Ending the Violence in South Sudan

The top United Nations envoy in South Sudan today urged an immediate end to the cycle of ethnic violence in the newly independent nation, and called on the Government to hold the perpetrators to account and to deploy more forces to key areas to avert further bloodshed.  “The ongoing security crisis in Jonglei state is a test for all of us,” Hilde Johnson, the Secretary-General’s Special Representative and head of the UN Mission in South Sudan (UNMISS), told a press conference in the capital, Juba.  “All concerned should redouble their efforts to put an immediate end to the cycle of violence, which is putting thousands of lives at risk and threatening the stability of the whole area,” she added.

Deadly clashes between the Lou Nuer and Murle communities in recent weeks have displaced tens of thousands of civilians and led to UN agencies launching a major humanitarian operation to assist those in need.  Ms. Johnson noted that UNMISS has in recent months consistently deployed its limited resources to reinforce efforts to prevent and mitigate conflict in Jonglei state, including to the Lou Nuer, Dinka and Murle communities.  “However, more Government forces are urgently needed in key locations, as well as to patrol in the buffer zones between the communities to de-escalate tensions between the communities and avert further violence,” she stated. “I urge the Government to deploy additional forces and further strengthen its forces in the key areas to stop further violence.”

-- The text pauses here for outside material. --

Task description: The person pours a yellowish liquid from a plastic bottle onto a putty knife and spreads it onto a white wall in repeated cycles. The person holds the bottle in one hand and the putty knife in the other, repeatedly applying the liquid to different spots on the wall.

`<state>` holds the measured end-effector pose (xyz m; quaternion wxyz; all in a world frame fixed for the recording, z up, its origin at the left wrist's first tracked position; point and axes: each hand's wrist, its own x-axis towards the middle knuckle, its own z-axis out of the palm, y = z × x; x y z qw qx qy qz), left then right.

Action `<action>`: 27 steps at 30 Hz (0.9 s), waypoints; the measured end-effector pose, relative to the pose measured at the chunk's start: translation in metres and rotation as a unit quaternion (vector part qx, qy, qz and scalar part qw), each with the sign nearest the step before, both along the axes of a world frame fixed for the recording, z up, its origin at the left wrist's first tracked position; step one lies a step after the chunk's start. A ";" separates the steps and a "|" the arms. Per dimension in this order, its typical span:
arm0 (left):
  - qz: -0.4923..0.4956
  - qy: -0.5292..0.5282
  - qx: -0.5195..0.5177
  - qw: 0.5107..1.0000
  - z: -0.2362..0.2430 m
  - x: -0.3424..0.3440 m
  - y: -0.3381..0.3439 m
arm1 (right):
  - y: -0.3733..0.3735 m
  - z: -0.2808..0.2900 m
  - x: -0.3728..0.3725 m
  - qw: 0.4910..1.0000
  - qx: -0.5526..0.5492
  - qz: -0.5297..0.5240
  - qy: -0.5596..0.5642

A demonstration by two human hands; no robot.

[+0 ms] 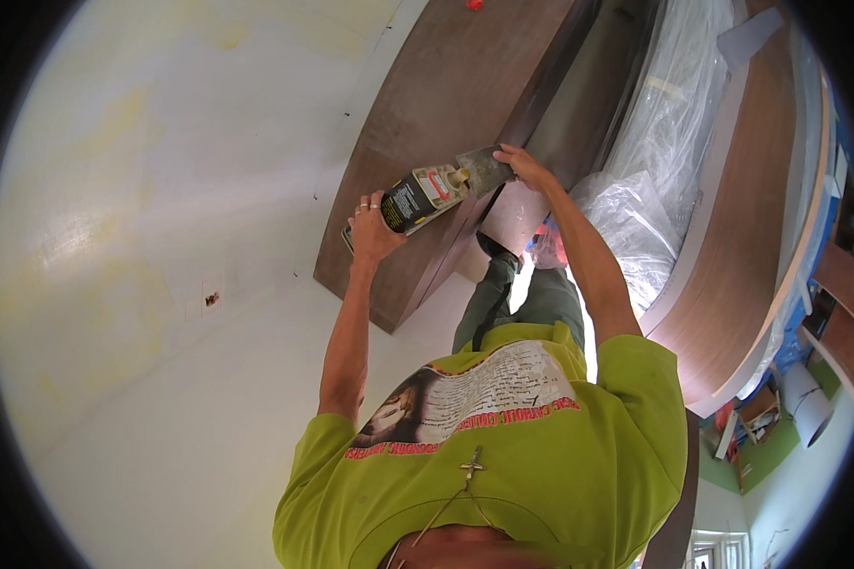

She voiced deep concern about hate messages delivered by some individuals and groups, which she said could incite systematic ethnic violence. “Any statements that could incite ethnically based violence are totally unacceptable.  I urge the leaders of all communities at all levels in Jonglei state, and nationally, to call for a halt to any such rhetoric. I also call on the Government to bring the full force of the law to bear against those responsible for inciting violence,” Ms. Johnson stated.  “UNMISS strongly condemns the use of violence by communities and urges their political, traditional and youth leaders to do their utmost to end killings and confrontations in an area that has suffered far too many casualties,” she added.

UN peacekeepers have been deployed to the area in recent weeks to support the efforts of Government forces to restore peace and security, and daily air and land patrols have been stepped up to deter further attacks. However, the Mission has a shortfall of operational helicopters, seriously affecting its ability to carry out its mandate.  Ms. Johnson pointed out that the Mission took “decisive” measures, including committing around half of its combat-ready personnel to the heavily-populated areas of Pibor and Likuongole.   “We moved our forces to where civilians were under greatest threat. These actions combined with the presence of Government troops helped save many lives,” she said.

The Mission’s preliminary findings have confirmed evidence of a number of civilians killed and injured, however, the findings so far do not provide the basis for the scale of casualties claimed by some media, Ms. Johnson stated.  “We urge leaders and the public to avoid jumping to conclusions based on unverified human rights violations,” she said, adding that UNMISS commended the Government’s decision to conduct an investigation into the events and the numbers and who may have been responsible.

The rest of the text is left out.